* Records contained in a dataset
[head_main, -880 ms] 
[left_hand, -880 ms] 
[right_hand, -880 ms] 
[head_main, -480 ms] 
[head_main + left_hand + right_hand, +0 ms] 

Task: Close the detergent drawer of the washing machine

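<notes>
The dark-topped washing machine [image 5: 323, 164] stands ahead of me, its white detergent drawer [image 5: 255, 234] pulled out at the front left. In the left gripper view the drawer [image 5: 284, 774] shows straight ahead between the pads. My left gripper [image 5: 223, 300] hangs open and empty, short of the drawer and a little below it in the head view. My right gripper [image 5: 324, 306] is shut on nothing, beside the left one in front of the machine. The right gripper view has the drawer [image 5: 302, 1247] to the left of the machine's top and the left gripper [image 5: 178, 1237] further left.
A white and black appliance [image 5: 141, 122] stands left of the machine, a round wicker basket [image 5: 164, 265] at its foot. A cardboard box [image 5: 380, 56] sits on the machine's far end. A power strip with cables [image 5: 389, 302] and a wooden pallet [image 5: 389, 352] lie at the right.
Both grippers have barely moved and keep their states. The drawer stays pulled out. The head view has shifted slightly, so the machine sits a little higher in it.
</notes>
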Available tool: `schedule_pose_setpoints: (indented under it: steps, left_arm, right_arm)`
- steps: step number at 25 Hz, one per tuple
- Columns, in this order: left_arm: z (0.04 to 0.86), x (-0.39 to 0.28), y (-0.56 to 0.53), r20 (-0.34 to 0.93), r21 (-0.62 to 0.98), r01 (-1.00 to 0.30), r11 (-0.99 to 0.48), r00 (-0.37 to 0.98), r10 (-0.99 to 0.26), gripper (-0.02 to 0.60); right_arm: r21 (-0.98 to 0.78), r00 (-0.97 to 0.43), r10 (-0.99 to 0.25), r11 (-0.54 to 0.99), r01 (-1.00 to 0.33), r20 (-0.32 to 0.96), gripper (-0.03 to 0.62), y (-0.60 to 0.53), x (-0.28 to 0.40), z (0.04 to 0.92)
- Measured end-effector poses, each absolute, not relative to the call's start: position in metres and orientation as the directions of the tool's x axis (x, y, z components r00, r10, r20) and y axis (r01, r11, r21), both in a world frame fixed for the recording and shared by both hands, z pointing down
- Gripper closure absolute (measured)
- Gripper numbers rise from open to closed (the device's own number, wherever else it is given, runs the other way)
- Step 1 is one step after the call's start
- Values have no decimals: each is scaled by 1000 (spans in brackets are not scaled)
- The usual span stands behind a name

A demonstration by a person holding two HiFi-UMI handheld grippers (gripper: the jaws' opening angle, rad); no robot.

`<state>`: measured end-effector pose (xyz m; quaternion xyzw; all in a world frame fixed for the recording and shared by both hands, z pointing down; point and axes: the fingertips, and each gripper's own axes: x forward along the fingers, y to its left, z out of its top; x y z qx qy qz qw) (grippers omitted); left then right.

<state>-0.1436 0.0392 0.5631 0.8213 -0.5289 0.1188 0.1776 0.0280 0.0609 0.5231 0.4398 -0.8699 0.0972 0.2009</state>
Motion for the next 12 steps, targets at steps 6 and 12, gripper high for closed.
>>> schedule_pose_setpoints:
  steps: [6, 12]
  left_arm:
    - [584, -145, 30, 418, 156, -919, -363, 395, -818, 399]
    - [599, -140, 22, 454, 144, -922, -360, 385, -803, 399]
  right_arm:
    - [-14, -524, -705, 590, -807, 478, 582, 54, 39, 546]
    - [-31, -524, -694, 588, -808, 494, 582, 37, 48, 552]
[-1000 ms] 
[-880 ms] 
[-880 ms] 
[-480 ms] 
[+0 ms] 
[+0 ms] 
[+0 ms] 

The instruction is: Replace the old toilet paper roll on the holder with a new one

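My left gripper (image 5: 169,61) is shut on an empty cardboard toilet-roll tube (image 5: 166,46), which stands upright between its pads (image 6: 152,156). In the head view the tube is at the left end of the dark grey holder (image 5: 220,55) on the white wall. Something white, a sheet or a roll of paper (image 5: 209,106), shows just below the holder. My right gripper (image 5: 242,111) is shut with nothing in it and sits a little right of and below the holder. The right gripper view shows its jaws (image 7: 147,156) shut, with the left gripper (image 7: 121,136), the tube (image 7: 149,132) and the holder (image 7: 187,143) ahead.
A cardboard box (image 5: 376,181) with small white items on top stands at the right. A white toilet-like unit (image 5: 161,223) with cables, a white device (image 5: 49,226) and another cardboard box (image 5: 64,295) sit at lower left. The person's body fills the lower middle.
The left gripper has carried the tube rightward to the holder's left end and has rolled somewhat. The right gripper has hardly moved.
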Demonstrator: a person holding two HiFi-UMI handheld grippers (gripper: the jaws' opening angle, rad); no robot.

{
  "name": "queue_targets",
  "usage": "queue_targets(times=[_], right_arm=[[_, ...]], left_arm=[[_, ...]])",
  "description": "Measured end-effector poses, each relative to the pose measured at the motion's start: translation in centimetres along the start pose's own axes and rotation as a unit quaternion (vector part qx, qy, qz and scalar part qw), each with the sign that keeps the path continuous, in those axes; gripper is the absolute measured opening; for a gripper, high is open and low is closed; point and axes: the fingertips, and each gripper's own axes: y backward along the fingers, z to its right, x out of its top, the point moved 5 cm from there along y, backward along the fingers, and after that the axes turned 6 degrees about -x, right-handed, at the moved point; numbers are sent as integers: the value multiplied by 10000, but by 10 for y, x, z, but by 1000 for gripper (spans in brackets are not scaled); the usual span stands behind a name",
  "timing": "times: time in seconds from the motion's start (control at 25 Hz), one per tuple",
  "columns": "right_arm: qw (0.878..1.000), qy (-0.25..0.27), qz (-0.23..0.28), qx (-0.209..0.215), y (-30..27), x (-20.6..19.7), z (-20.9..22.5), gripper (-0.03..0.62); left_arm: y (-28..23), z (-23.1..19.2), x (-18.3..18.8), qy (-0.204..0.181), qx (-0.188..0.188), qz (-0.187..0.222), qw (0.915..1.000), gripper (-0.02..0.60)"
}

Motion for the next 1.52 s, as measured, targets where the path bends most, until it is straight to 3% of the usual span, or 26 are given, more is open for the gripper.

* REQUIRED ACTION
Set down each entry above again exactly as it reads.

* EXPECTED ANSWER
[head_main, -880 ms] 
[left_hand, -880 ms] 
[right_hand, -880 ms] 
[head_main, -480 ms] 
[head_main + left_hand + right_hand, +0 ms] 

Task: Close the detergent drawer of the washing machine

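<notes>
The dark-topped washing machine [image 5: 323, 164] stands ahead of me, its white detergent drawer [image 5: 255, 234] pulled out at the front left. In the left gripper view the drawer [image 5: 284, 774] shows straight ahead between the pads. My left gripper [image 5: 223, 300] hangs open and empty, short of the drawer and a little below it in the head view. My right gripper [image 5: 324, 306] is shut on nothing, beside the left one in front of the machine. The right gripper view has the drawer [image 5: 302, 1247] to the left of the machine's top and the left gripper [image 5: 178, 1237] further left.
A white and black appliance [image 5: 141, 122] stands left of the machine, a round wicker basket [image 5: 164, 265] at its foot. A cardboard box [image 5: 380, 56] sits on the machine's far end. A power strip with cables [image 5: 389, 302] and a wooden pallet [image 5: 389, 352] lie at the right.
Both grippers have barely moved and keep their states. The drawer stays pulled out. The head view has shifted slightly, so the machine sits a little higher in it.
</notes>
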Available tool: `schedule_pose_setpoints: (indented under it: steps, left_arm, right_arm)`
- steps: step number at 25 Hz, one per tuple
- Columns, in this order: left_arm: z (0.04 to 0.86), x (-0.39 to 0.28), y (-0.56 to 0.53), r20 (-0.34 to 0.93), r21 (-0.62 to 0.98), r01 (-1.00 to 0.30), r11 (-0.99 to 0.48), r00 (-0.37 to 0.98), r10 (-0.99 to 0.26), gripper (-0.02 to 0.60); right_arm: r21 (-0.98 to 0.78), r00 (-0.97 to 0.43), r10 (-0.99 to 0.25), r11 (-0.54 to 0.99), r01 (-1.00 to 0.33), r20 (-0.32 to 0.96), gripper (-0.03 to 0.62), y (-0.60 to 0.53), x (-0.28 to 0.40), z (0.04 to 0.92)
- Measured end-effector poses, each absolute, not relative to the call's start: position in metres and orientation as the directions of the tool's x axis (x, y, z components r00, r10, r20) and y axis (r01, r11, r21), both in a world frame fixed for the recording and shared by both hands, z pointing down
- Gripper closure absolute (measured)
- Gripper numbers rise from open to closed (the device's own number, wherever else it is given, runs the other way)
- Step 1 is one step after the call's start
- Values have no decimals: each is scaled by 1000 (spans in brackets are not scaled)
- The usual span stands behind a name

A demonstration by a person holding two HiFi-UMI handheld grippers (gripper: the jaws' opening angle, rad); no robot.

`<state>`: measured end-effector pose (xyz m; quaternion xyzw; all in a world frame fixed for the recording and shared by both hands, z pointing down; point and axes: the fingertips, and each gripper's own axes: x forward along the fingers, y to its left, z out of its top; x y z qx qy qz qw) (grippers omitted); left then right.

<state>-0.1436 0.0392 0.5631 0.8213 -0.5289 0.1188 0.1776 0.0280 0.0609 0.5231 0.4398 -0.8699 0.0972 0.2009</state>
Motion for the next 12 steps, targets at steps 6 and 12, gripper high for closed.
>>> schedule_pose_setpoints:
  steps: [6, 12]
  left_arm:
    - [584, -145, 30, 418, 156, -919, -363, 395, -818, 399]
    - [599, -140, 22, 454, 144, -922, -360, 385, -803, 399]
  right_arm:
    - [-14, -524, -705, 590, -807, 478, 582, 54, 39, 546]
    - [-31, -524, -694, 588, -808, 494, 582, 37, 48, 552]
[-1000 ms] 
[-880 ms] 
[-880 ms] 
[-480 ms] 
[+0 ms] 
[+0 ms] 
[+0 ms] 

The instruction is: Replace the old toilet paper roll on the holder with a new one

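My left gripper (image 5: 169,61) is shut on an empty cardboard toilet-roll tube (image 5: 166,46), which stands upright between its pads (image 6: 152,156). In the head view the tube is at the left end of the dark grey holder (image 5: 220,55) on the white wall. Something white, a sheet or a roll of paper (image 5: 209,106), shows just below the holder. My right gripper (image 5: 242,111) is shut with nothing in it and sits a little right of and below the holder. The right gripper view shows its jaws (image 7: 147,156) shut, with the left gripper (image 7: 121,136), the tube (image 7: 149,132) and the holder (image 7: 187,143) ahead.
A cardboard box (image 5: 376,181) with small white items on top stands at the right. A white toilet-like unit (image 5: 161,223) with cables, a white device (image 5: 49,226) and another cardboard box (image 5: 64,295) sit at lower left. The person's body fills the lower middle.
The left gripper has carried the tube rightward to the holder's left end and has rolled somewhat. The right gripper has hardly moved.
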Demonstrator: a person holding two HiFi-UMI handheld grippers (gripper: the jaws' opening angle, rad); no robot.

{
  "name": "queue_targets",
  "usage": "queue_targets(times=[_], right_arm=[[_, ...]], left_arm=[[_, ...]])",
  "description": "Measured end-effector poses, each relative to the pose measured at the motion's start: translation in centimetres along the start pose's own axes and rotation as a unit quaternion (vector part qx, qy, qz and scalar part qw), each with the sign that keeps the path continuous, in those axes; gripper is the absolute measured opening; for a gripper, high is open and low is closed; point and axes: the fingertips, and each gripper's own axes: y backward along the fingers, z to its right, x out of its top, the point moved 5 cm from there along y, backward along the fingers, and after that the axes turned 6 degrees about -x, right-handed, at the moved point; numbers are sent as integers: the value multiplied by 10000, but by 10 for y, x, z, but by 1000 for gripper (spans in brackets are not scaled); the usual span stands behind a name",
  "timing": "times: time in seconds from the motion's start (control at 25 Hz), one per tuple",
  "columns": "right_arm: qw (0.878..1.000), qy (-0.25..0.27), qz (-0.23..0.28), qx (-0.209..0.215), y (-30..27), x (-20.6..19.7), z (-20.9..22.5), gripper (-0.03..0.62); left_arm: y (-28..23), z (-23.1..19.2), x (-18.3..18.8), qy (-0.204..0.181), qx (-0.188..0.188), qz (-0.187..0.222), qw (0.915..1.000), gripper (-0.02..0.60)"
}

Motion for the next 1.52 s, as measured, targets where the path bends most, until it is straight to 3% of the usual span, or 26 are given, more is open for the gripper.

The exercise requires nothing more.